What happened: without input masking, the encoder sees the ground truth at every position including the masked ones. The shortest path to zero reconstruction loss is the identity function — pass the input through unchanged. The latent dimension ($d = 256$) is large enough that the spectrum's intrinsic dimensionality fits comfortably. The model learns to copy, not to understand.
The training metrics are deceptive. MSRP of 0.003 looks like remarkable reconstruction quality. But the model has learned nothing about molecular structure, peak correlations, or spectral physics. It has learned $f(x) \approx x$.
With input masking, the encoder at masked positions sees $\mathbf{m}$ — a fixed, learned vector with no information about the local spectrum. The only way to reconstruct the masked patch is to infer it from surrounding context. This forces the model to learn:
- Peak correlations: the O–H stretch at 3300 cm⁻¹ implies an O–H bend near 1400 cm⁻¹
- Functional group patterns: C=O at 1720 cm⁻¹ with specific C–H neighbors constrains the carbonyl environment
- Overtone relationships: fundamentals predict their overtones and combination bands at fixed frequency ratios
- Baseline structure: smooth, globally constrained — trivially interpolated, freeing the model to focus on peaks
The Masking Principle. For masked pretraining to learn non-trivial representations, the mask must corrupt the encoder's input, not just the loss computation. This is obvious in hindsight — BERT replaces masked tokens with [MASK] before feeding to the Transformer. But when adapting to continuous signals, it is tempting to mask only the loss, since "the model should figure out what to predict." The model does figure it out: it predicts the identity.
Why This Works for Spectra
Masked pretraining works when the signal has structure that allows masked regions to be inferred from unmasked context. Spectra have this structure in abundance — but the reasons are more specific and more interesting than "spectra are redundant." Three distinct physical mechanisms provide the reconstruction signal, each forcing the model to learn different aspects of molecular structure.
Overtone Correlations
Molecular vibrations are not perfectly harmonic. A bond modeled as a Morse potential produces not just a fundamental vibration but a series of overtones and combination bands at predictable frequencies. The fundamental C-H stretch at 2900 cm$^{-1}$ has a first overtone near 5800 cm$^{-1}$ (slightly less than 2x due to anharmonicity) and a combination band with C-H bending at approximately 4300 cm$^{-1}$.

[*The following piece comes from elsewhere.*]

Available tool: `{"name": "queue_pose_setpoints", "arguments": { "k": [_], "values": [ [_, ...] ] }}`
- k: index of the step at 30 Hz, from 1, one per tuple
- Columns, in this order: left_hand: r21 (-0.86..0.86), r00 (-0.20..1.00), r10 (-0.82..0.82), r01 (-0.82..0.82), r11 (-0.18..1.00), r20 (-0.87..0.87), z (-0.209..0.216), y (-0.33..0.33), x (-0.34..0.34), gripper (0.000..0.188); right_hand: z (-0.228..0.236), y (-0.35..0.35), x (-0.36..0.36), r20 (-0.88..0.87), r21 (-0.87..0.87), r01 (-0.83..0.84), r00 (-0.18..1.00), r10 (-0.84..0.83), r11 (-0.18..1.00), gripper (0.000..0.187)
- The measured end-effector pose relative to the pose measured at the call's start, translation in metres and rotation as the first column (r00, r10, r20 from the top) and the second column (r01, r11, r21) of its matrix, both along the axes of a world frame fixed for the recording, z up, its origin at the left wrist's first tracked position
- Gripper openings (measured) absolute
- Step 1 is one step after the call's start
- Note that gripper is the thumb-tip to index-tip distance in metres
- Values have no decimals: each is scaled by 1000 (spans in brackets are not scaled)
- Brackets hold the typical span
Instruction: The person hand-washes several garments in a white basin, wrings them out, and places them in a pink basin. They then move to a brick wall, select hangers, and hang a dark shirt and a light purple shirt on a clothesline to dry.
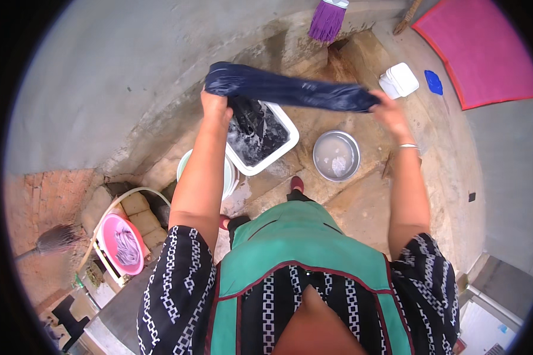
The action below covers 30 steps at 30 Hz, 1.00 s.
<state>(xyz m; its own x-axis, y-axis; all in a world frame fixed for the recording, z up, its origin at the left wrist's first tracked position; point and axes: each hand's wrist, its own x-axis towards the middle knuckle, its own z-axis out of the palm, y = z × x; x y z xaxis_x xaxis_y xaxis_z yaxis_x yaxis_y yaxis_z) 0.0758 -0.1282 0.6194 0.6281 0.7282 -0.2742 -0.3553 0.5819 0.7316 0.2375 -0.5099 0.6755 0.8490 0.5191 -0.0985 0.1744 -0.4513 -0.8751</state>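
Observation:
A dark blue garment (296, 89), shiny as if wet, is stretched out sideways between my two hands. My left hand (215, 107) is closed on its left end, where the cloth bunches into a fold. At its right end my right hand (391, 115) grips the cloth, slightly blurred by motion. Below the left part of the garment stands a white rectangular tub (289, 137) holding dark, sudsy water and black cloth (251, 121). To the right of the tub is a round metal basin (357, 158) with cloudy water and some foam.
A pale green bucket (186, 163) stands beside the tub, partly behind my left forearm. At the left are a pink basin (108, 236) with lilac cloth, a hose (124, 194) and a broom (56, 239). A white container (401, 80), a purple broom (327, 23) and a pink mat (485, 53) lie beyond.

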Motion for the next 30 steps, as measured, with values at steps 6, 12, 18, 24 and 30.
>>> {"name": "queue_pose_setpoints", "arguments": {
  "k": [6, 12, 18, 24, 30],
  "values": [
    [-28, 989, -113, 116, 993, 94, 25, -36, 24, 16, -128, 147, -81, 270, -186, -71, 955, 120, 980, 99],
    [-129, 963, -198, 223, 966, 184, 64, -56, -10, 13, -140, 227, -108, 417, 142, -146, 906, 74, 979, 85],
    [-299, 938, -342, 343, 891, 56, -3, -21, -68, 31, -119, 253, -97, -714, 700, 659, 643, 277, 275, 29],
    [-510, 678, -515, 735, 447, 525, -53, -71, -99, 80, -77, 257, -129, -730, 676, 674, 555, 398, 298, 25],
    [-11, 904, -391, 399, 917, 173, -32, -67, -57, 52, -57, 163, -150, 234, 228, -432, 894, 381, 873, 51]
  ]
}}
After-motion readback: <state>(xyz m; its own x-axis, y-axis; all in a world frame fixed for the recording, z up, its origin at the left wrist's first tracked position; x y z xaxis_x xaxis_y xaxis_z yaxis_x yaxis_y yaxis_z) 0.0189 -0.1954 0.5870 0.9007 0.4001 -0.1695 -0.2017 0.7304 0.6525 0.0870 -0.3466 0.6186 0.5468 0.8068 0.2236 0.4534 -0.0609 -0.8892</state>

When the model masks the fundamental at 2900 cm$^{-1}$, the overtone at 5800 cm$^{-1}$ and the combination band at 4300 cm$^{-1}$ remain visible. To reconstruct the masked fundamental, the model must learn the anharmonicity relationship — that the overtone frequency is related to the fundamental by a factor slightly less than 2, with the deviation encoding the shape of the potential energy surface. This is not a statistical correlation learned from data. It is a hard physical constraint that the model discovers through masked reconstruction.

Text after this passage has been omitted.